A música de Taiguara saúda as marcas do corpo e do tempo. A tela mostra um Recife antigo, em p&b. Num corte não linear da trama, quando Sonia Braga se despe para o banho, o primeiro mito cai. Não há uma diva ali, mas uma mulher que tem no corpo os vestígios da vida. A personagem resiste no edifício que dá nome ao filme. Insiste em afirmar valores como gentileza e tolerância em tempos de barbárie e corrida imobiliária que lhe ameaçam.
O prédio onde vive solitária é o que lhe resta como ética e dignidade, suas bandeiras.Mas eis que a nova era ameaça o Aquarius. A especulação, os distanciamentos (e aproximações) geracionais, os embates quase eternos na ainda estamentada sociedade brasileira se impõem. Casa grande e senzala emergem como simulacro. Senhores de engenho e serviçais diluem-se entre gente mais branca, gente mais negra, gente meio amorenada.
Gente do bem e gente de outros lugares cruzam pela trama do pernambucano Kleber Mendonça Filho entre orgias, cultos e cupins nada metafóricos que corroem o Brasil contemporâneo. Aclamado em festivais mundo afora e polêmico desde que sua equipe protestou no Festival de Cannes dizendo que o Brasil sofria um golpe, mesmo que não tenha sido indicado a concorrer vaga à indicação ao Oscar de Filme Estrangeiro, Aquarius faz mais do que devolver Sonia Braga à condição de estrela do cinema brasileiro.

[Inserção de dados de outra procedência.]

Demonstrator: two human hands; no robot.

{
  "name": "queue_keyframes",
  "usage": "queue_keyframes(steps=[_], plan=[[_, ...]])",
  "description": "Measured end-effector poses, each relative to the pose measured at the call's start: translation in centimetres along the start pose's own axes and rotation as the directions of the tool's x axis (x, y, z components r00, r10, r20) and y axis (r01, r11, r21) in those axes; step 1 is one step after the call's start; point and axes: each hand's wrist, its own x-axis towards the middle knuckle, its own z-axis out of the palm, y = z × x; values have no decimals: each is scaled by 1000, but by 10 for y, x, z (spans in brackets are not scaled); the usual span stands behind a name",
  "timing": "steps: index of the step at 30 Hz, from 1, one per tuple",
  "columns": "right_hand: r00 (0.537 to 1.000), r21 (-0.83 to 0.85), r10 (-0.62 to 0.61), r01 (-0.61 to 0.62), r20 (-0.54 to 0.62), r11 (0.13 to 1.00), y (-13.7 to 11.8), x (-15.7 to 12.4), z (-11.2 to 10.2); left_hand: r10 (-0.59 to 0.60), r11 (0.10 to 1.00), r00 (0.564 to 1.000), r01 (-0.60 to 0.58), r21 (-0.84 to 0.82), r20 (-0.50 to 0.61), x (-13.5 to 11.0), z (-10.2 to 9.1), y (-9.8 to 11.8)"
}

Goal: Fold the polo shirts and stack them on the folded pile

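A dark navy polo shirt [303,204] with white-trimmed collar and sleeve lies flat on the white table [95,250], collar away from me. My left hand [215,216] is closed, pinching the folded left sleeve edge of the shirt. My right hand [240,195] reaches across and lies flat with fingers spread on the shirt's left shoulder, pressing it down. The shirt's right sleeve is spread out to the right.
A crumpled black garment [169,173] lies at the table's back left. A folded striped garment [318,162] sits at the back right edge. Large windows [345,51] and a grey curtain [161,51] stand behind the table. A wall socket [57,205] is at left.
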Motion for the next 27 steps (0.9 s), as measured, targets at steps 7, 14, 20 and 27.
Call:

A produção também esgarça o mito da cordialidade tupiniquim e segue em mais provocações: alguns jovens são velhos – ou vintage?! – demais para seu tempo, alguns velhos são de um viço arrebatador.Em meio a um discurso sobre memória, vitalidade, corrupção e resistência, Aquarius investiga um Brasil ao seu redor, enredado em suas mazelas.
Disposto em três partes, o filme fala dos cabelos, dos amores e do câncer de Clara, a brava protagonista. E espraia as marcas de uma nação, as intolerâncias que a desestabilizam. “Hoje - canta Taiguara de novo, fechando esta belíssima fábula sobre o Brasil - homens sem medo aportam no futuro”.
Entrevista - Sonia Braga
Por que fazer Aquarius ?
– Comecei a ler o roteiro e pensei que o Kleber me conhecesse profundamente. As coisas foram se encaixando na minha vida desde os anos 1980. O Kleber foi me dando um texto para as coisas que eu não sabia como dizer. Eu até sabia o que dizer, mas não como. Ele organizou meu pensamento. Clara sou eu. Este é meu sentimento em relação ao país que eu amo, que tenho muito cuidado, que é o Brasil.
Quem é a Sonia que reaparece nos cinemas?
– Se eu tivesse um sonho agora, gostaria de que as pessoas, seja quem for, de onde for, que se tiverem a possibilidade de pagar um ingresso de cinema, vá ver Aquarius. Lembrem que eu sou a mesma pessoa em que um dia elas acreditaram. A mesma! Eu tenho a mesma verdade, os mesmos sonhos, o mesmo crédito. Eu sou essa pessoa que um dia elas elegeram e gostaram de mim. Se deem o direito e liberdade de ver o Aquarius. Esse é o único canal que eu tenho para me reconectar com elas.
Como foram as filmagens?
– Quando cheguei ao set, percebi que era uma equipe profundamente engajada, fazendo um trabalho artístico engajado e atento a todas as questões sociais que existem hoje. Trabalho em cinema há 50 anos, mas nunca vi isso acontecer.